Though current clinical biomarkers are beneficial for CAP diagnosis, CRP, PCT, and eosinophil counts still have difficulty separating bacterial from viral infections or mild from severe cases. The etiological diagnosis of pediatric CAP and estimations of the outcome remain unsolved problems in most cases. Several cytokines can be induced by M. pneumoniae, giving it the potential to predict severity (17, 45). During viral infection, the host immune system is activated through various intercellular signaling cascades (46, 47). IL-6 and IFN-γ are the two major cytokines that inhibit the viral replication and virus-associated inflammation (17, 42, 48). Excessive expression of IL-10 suppresses the clearance of pathogens, which leads to secondary bacterial lung infection (49). In general, clinical biomarkers and cytokines expression can explain the severity of disease in AVP compared to MPP and tracheomalacia. For children with tracheomalacia, combined clinical tests with microbiota and cytokines suggest that lung ecology is shaped by chronic inflammation rather than acute respiratory infection (50, 51). Comparing MPP/AVP with tracheomalacia, the expression of cytokines has the potential to indicate lung microbiota disequilibrium.

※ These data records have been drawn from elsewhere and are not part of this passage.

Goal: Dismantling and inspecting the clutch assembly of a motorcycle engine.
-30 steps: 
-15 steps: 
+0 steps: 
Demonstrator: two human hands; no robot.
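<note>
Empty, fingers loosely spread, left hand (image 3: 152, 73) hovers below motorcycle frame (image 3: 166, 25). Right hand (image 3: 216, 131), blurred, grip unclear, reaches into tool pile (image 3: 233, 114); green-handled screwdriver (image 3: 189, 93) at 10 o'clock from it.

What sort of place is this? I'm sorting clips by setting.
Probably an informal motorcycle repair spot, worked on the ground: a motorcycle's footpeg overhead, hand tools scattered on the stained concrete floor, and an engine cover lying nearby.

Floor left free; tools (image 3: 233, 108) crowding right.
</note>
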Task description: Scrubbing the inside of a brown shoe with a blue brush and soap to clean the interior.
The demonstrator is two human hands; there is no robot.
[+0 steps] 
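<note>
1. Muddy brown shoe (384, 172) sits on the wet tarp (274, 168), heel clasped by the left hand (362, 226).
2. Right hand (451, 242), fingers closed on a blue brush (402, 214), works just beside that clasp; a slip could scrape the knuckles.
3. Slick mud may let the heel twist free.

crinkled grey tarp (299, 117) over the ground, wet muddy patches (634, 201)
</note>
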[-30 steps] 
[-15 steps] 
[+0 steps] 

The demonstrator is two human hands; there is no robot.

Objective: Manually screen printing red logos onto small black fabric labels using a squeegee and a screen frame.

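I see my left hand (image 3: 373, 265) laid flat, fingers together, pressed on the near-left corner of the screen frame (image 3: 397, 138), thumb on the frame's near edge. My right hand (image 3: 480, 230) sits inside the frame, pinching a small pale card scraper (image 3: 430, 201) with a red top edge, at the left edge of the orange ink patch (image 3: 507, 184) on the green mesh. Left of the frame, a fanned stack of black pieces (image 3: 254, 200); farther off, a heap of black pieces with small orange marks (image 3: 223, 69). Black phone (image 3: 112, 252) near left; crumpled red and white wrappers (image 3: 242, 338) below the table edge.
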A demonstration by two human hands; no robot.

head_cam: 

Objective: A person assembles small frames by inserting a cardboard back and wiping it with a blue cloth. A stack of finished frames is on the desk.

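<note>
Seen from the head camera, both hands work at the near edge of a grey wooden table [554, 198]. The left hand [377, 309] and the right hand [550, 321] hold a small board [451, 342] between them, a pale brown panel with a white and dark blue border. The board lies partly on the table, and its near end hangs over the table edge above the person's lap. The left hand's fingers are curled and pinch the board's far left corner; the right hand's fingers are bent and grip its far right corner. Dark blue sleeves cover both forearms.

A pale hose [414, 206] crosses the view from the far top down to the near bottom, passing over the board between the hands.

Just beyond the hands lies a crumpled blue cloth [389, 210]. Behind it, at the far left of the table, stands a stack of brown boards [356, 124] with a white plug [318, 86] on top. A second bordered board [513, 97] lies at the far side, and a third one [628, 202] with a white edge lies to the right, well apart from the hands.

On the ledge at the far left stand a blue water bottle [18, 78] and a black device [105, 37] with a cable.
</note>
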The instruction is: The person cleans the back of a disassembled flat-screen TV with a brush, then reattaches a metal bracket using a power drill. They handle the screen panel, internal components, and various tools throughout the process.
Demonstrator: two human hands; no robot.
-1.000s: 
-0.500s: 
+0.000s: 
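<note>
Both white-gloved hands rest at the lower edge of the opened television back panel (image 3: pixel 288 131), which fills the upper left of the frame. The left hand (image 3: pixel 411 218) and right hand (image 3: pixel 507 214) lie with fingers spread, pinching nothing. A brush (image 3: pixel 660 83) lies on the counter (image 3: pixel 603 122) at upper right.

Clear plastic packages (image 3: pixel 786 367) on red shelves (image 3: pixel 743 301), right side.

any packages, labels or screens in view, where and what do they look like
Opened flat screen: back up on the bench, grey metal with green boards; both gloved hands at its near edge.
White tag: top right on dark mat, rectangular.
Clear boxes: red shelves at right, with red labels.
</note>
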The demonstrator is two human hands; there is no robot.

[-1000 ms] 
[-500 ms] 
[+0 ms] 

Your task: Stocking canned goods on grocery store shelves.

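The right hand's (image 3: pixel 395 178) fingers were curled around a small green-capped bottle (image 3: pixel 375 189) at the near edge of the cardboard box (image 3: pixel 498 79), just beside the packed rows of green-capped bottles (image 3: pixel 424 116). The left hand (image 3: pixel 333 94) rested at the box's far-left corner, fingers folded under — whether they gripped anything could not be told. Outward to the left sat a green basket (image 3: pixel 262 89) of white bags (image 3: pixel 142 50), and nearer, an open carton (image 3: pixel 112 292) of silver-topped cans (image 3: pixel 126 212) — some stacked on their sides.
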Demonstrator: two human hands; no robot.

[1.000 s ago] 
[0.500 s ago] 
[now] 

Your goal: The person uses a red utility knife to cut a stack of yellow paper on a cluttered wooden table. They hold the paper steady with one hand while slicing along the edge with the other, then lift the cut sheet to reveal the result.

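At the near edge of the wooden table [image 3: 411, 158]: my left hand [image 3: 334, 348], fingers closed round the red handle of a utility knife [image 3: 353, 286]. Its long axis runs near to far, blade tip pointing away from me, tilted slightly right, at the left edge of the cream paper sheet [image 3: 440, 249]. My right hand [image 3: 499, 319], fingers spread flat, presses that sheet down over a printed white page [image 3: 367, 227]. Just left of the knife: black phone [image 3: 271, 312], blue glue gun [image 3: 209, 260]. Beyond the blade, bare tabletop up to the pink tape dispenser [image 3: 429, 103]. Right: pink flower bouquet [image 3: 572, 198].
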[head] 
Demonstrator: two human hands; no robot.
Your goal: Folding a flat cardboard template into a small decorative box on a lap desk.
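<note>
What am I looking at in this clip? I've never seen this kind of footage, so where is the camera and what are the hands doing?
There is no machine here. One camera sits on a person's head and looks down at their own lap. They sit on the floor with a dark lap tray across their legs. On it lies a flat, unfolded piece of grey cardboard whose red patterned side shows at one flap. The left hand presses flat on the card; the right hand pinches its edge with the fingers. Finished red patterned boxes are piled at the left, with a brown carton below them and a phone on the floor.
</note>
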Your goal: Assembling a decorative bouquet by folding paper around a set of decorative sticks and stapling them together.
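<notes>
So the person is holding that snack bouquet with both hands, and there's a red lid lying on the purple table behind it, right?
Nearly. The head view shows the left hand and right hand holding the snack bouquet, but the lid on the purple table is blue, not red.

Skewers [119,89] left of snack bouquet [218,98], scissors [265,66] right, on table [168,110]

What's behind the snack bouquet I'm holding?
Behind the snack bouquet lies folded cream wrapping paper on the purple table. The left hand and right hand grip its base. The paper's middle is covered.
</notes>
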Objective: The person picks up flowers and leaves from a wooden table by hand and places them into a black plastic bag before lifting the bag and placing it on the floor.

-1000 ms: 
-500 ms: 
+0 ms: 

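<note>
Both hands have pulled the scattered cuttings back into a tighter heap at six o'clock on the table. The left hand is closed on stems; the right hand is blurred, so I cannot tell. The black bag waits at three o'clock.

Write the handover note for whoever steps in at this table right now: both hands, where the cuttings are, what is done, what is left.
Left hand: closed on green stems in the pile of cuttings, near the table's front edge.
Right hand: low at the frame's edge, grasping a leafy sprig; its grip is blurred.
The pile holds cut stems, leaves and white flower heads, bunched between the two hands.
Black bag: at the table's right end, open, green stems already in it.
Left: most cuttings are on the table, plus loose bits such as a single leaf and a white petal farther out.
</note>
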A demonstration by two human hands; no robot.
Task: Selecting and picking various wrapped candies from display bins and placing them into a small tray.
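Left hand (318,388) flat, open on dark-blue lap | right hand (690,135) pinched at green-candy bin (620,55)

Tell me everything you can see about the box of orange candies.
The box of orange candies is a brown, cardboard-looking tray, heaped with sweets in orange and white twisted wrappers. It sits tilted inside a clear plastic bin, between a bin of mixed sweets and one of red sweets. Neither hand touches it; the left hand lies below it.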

Given different genetic backgrounds and living environments (26, 37, 52), homeostasis between microbiota and the immune system in the lungs is individual-specific (37). Current pathogen tests are limited to typically known respiratory pathogens (53) and take a long time to culture, which might mislead or delay pneumonia diagnosis. Microbiota analysis could identify various kinds of bacteria in the meantime, including uncommon respiratory pathogens (54). In this study, several patients were identified with high proportions of A. baumannii, S. warneri, or A. defectiva, which are not detected in conventional respiratory pathogen tests. These highly drug-resistant and pathogenic bacteria (5557) lead to the overexpression of cytokines and are related to high disease severity (58, 59).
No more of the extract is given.